The new and updated data from the Phase 1a/1b study (NX-5948-301) in patients with relapsed or refractory chronic lymphocytic leukemia (CLL) and small lymphocytic lymphoma (SLL) include safety findings across all patients, safety findings for patients treated at the RP2D of 600 mg once daily, updated Phase 1a results with extended follow-up, and emerging efficacy results from the randomized Phase 1b cohort 1 comparing 200 mg and 600 mg once-daily dosing. Collectively, these results provide a maturing clinical picture of bexobrutideg’s efficacy, durability, and tolerability, which form the foundation for Nurix’s advancing pivotal clinical program.

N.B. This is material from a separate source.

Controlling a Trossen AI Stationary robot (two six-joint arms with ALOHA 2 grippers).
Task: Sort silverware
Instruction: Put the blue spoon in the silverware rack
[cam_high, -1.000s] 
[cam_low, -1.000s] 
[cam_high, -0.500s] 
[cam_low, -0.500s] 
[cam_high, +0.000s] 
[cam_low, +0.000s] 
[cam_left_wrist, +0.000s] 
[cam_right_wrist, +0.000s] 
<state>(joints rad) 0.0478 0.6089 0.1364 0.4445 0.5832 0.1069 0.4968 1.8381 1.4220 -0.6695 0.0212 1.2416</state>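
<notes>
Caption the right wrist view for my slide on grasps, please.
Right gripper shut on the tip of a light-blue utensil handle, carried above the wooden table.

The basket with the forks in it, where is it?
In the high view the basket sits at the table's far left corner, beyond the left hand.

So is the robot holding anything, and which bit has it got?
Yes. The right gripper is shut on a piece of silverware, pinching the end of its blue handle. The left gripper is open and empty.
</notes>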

"We are excited to share this important data update for bexobrutideg, which continues to demonstrate compelling efficacy and durability for patients with relapsed or refractory CLL/SLL" said Paula O’Connor, M.D., chief medical officer of Nurix. "Advancing the 600 mg dose into our pivotal DAYBreak program reflects our conviction that this regimen offers patients the greatest opportunity for sustained clinical benefit, supported by a favorable safety profile."

Data presented at the 2025 ASH (Free ASH Whitepaper) Annual Meeting include baseline demographics and safety findings for all patients with CLL/SLL in the ongoing Phase 1a/1b study (n=126) and safety findings for patients treated at the RP2D of 600 mg (n=70). Efficacy results are presented for patients treated with bexobrutideg at doses ranging from 50 mg to 600 mg in the Phase 1a study (n=48) and for patients in the Phase 1b cohort 1, who were randomized and treated with either a 200 mg or 600 mg dose (n=42) in accordance with FDA’s Project Optimus.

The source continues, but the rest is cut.